What the terrifying ‘IT’ that needs to be kept at bay is we may never know (most likely, considering further thematic concerns, I would hazard a guess that it’s a type of dark energy/nuclear threat existing outside of all godhead), but we certainly know that The Changing Light has, since its very first instalment, prompted much quizzical literary criticism due to its bizarre alleged origins and obtuse cosmology, not to mention the dubious parlour-game method of transcription or transmission. If James Merrill, an already established American poet, hadn’t penned this multi-layered millennial poem, I wonder whether the miraculous mishmash would have ever made it to the prestigious Knopf printing press.

The most compelling aspect of this trilogy overall (speaking in very general terms about a work that is so contrasting and dissimilar to itself within itself) is the surreal language employed throughout. The angels, shades and bats employ a type of free-verse, which utilises what we might now name ‘text-speak’ – that is, it is narrated in capitals, with vowels left out for the sake of speedy transmission when convenient. James Merrill’s ‘own’ voice, like that of his partner David Jackson, is presented in lower case and ranges in scope from the easy vernacular to quite formal language, often utilising a variety of formal poetic forms (Merrill) and theatrical interjections (Jackson). The dead, in direct contrast to the more elevated spirits, are generally stuck inside plain old iambic pentameter. Throughout The Changing Light – by stepping back, in a sense, from the construction of his own poetry – Merrill seems to be engaged in a process that might lead rather to the creation of a linguistic framework.
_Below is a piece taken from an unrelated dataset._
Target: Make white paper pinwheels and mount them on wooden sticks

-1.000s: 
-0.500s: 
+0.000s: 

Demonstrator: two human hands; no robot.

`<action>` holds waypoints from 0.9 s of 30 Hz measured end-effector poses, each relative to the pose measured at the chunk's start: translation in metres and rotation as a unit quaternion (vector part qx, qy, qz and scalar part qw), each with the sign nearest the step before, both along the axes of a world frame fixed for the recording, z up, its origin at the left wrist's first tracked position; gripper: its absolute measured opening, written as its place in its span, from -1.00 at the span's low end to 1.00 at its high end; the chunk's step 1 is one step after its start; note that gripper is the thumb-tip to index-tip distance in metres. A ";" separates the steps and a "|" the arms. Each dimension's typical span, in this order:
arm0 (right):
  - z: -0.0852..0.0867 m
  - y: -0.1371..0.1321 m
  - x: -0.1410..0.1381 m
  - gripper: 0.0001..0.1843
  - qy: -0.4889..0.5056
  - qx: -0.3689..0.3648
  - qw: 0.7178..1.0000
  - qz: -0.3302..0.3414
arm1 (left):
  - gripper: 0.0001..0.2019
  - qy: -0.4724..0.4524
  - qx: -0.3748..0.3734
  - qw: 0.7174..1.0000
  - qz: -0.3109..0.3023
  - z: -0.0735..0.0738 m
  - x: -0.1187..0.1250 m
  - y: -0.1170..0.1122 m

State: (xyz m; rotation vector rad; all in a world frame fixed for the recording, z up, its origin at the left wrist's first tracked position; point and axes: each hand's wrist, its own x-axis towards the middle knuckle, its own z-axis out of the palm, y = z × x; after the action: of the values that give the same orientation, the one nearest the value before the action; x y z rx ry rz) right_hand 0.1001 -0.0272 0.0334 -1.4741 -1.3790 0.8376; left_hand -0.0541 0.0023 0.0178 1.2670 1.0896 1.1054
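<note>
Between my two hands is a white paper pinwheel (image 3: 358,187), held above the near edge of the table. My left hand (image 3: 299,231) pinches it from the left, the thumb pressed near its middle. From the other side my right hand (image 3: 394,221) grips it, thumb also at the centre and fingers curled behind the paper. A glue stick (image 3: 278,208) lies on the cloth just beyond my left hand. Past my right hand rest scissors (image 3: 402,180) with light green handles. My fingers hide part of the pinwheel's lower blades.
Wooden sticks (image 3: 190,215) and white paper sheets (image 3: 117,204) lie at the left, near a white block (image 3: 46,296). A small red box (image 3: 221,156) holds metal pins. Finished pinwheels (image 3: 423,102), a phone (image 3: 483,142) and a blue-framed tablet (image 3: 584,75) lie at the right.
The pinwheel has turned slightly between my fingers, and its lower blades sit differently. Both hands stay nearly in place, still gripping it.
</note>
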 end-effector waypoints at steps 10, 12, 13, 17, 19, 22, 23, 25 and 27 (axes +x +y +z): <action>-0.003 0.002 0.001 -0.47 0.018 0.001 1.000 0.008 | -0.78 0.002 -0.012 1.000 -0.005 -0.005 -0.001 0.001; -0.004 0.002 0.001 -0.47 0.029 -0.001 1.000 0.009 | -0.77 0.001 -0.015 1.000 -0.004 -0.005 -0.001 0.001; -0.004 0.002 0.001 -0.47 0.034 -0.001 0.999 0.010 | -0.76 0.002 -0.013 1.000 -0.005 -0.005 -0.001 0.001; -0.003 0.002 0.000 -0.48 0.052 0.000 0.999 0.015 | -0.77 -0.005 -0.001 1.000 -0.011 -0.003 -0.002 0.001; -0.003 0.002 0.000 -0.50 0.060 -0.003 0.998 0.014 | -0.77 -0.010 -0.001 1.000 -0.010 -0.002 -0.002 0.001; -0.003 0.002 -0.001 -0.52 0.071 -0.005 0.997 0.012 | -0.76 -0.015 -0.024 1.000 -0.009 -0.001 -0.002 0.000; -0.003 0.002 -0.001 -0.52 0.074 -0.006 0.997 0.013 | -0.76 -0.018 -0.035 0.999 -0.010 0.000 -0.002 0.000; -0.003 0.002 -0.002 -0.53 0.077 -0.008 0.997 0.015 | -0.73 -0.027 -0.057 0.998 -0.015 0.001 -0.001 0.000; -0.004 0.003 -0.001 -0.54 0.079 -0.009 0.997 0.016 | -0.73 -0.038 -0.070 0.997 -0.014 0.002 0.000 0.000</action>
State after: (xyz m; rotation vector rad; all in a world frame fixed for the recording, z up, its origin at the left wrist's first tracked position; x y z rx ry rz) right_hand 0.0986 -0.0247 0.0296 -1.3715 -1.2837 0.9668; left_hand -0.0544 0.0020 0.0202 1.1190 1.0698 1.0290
When Merrill is crafting, he pieces together what he referred to in an interview with J.D. McClatchy as the ‘drunken lines of capitals lurching across a page, gibberish until they are divided into words and sentences,’ which would come out at ‘500 to 600 words an hour. Better than gasoline’ (Merrill, Prose 107). The spectres blurt a constant stream of gabble, and Merrill then digs up the bones and writes out the marrow of the messages. In The Changing Light, through the use of the ghostly capitals of Ouija-speak, mixed in with such formal, often verging on stiff, poetic asides, Merrill seems to be distilling words into alphabet symbols, or is at least playing with the building blocks of language and form to the extent of new meanings. In his 1989 essay on the epic long-poem: ‘The Metaphysics of Postmodern Death’, Philip Kuberski claims that Merrill has created ‘an original and revealed metaphysics founded precisely on the act of writing,’ containing ‘revelations that are found within the very annunciation of the alphabet’ (242). The process of crafting the floating, ephemeral, disembodied capitals of the spirits, mixed in with the very contained, distilled formal poetry of Merrill’s asides and reflections, creates an undeniable alchemy. This alchemical transforming of language is what, during my continued reading, began to hook on to my own poesis and drag me in – towards its siren song.
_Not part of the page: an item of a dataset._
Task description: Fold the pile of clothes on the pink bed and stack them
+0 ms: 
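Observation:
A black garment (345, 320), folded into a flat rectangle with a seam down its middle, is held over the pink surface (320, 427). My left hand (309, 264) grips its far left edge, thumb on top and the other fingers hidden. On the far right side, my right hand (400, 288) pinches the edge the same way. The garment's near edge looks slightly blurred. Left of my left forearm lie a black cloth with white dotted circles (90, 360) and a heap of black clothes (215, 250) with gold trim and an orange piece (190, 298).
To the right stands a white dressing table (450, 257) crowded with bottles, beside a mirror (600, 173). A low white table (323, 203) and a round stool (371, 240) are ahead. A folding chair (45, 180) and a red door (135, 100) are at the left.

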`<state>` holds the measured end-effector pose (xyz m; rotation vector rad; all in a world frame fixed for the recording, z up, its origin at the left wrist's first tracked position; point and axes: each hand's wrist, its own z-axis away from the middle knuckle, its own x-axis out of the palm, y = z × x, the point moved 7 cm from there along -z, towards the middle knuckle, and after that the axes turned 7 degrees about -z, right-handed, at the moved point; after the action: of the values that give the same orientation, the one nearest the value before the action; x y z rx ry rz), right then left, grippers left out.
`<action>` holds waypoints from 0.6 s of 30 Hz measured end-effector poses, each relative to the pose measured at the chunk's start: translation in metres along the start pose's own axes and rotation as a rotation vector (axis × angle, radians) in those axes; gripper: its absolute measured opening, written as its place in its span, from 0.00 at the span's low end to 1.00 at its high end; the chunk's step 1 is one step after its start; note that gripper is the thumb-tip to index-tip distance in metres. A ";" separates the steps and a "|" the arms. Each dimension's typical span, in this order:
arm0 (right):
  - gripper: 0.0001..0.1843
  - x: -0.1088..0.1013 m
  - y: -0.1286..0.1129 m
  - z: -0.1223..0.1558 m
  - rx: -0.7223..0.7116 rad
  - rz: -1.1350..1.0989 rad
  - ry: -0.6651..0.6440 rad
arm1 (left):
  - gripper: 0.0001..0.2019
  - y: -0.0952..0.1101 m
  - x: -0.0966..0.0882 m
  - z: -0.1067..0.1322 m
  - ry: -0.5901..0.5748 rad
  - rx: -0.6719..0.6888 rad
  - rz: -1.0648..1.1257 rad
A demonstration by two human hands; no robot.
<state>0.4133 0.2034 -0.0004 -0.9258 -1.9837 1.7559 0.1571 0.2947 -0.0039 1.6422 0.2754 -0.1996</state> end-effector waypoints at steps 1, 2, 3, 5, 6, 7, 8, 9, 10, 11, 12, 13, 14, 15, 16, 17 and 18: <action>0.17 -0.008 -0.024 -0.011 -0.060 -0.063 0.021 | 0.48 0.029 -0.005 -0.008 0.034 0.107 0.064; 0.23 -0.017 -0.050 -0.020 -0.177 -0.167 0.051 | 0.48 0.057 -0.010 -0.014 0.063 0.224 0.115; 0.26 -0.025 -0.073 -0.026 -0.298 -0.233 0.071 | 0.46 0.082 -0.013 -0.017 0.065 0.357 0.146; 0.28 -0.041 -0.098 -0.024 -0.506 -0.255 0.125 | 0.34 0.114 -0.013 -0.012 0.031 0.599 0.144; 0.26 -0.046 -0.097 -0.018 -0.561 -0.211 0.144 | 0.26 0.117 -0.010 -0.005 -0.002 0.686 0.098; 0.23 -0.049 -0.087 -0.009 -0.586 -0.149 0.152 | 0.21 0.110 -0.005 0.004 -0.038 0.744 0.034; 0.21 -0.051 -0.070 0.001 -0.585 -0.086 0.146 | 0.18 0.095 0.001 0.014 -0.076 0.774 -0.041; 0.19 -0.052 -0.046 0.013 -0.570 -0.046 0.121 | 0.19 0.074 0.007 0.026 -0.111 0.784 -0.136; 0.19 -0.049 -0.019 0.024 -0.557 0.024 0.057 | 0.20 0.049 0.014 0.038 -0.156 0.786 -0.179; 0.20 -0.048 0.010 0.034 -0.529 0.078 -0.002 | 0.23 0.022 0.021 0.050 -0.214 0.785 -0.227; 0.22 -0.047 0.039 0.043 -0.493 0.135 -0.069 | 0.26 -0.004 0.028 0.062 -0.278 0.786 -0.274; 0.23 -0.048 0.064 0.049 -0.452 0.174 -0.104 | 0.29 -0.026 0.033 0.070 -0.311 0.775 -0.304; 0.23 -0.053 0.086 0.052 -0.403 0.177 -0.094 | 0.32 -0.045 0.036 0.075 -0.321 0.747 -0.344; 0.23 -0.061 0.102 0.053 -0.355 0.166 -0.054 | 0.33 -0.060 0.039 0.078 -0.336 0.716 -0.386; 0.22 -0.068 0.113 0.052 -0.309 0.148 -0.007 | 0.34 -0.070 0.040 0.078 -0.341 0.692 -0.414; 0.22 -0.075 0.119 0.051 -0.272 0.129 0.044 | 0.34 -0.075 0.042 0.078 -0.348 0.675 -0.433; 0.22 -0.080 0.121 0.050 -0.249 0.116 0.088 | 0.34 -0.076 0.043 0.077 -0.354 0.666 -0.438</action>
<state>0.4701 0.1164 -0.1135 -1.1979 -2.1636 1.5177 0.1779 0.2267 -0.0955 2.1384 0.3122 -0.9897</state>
Like any writer wishing to be a poet, I’ve often thought about where the words might actually come from. The answer should be fairly straightforward (my own brain) and yet, as centuries of poetic theory has attempted to expound, it certainly doesn’t feel so simple. When I am writing, it doesn’t (initially at least) seem to be a conscious decision to choose certain words instead of others to fill my lines, or to place line breaks here or there instead of elsewhere. The San Francisco Renaissance poet Jack Spicer made a lot of sense when he spoke of poetry being transmitted via ‘Martians’ (The House that Jack Built 81) and not by his own volition. In my own practice this lack of agency sometimes gets so bad that, if I write a draft and leave it sitting for a few days, weeks, or especially months, when I return to it I can barely recall having written it – not to mention those times I’ve written something I might even like, only to discover I was haunted by the ghost of Jorie Graham (the poor man’s Jorie Graham, perhaps), or some other favourite, throughout. There have been a few mornings when I have suspected that someone else has been using my computer, saving files in my poetry folder under my name. As I still generally use the old-school ink method of transcription (and handwriting, as we all know, is individual) there can be no doubt I did scribble that poem late last night even if, in the light of day, it doesn’t read like mine. And yet I’m not myopic enough to assume that ‘my’ best poetic moments arrive from the space I call my mind alone.

Jack Spicer is an interesting poet to examine in terms of agency and authorship. His ideas about our lack of individual sovereignty, delivered in the infamous Vancouver Lectures, are startlingly similar to the way I might think about the production of poetry, and also share some similarities with Merrill’s practice. As a West Coast American ‘almost Beat poet’ of the 1950s, who co-founded the Six Gallery, Spicer ascribed his poetic spark to transmissions from the outside, creating a poetry formed by the other – a poetry of otherness. The Vancouver Lectures, collected together by Peter Gizzi in The House that Jack Built, posit a curious insight into where poetry, or at least all worthy poems, might actually come from. While Merrill was playing around with authorship – supplementing his own voice with voices both human and divine, mixing what he considered his own poetry in with that of his mentors and other-worldly superiors, Spicer was formulating an idea that any poem that is a true poem, written with the natural voice of the poet, comes utterly from outside the poet, and is actually dictated by ‘the green Martian spook’ (81). Indeed the processes of Merrill and Spicer do, in some ways, contain a very striking similarity, which is concisely summed up by Peter Gizzi in the introduction to The House that Jack Built. Speaking of Spicer’s practice, Gizzi states: ‘By being purposefully inexact and giving a paucity of detail and slightly bizarre examples of poetic composition … Spicer allows for a meaning that is much more unwieldy than a more systematic thesis would allow’ (vii). Gizzi goes on to say that Spicer ‘allows contradictions to arise – particularly the contradictions that his poems themselves manifest. In doing so, he creates emptiness, a centre, which no one can own’ (vii). This deliberate creation of the vacant centre is, of course, an undertaking similar to Merrill’s deference to his Ouija board.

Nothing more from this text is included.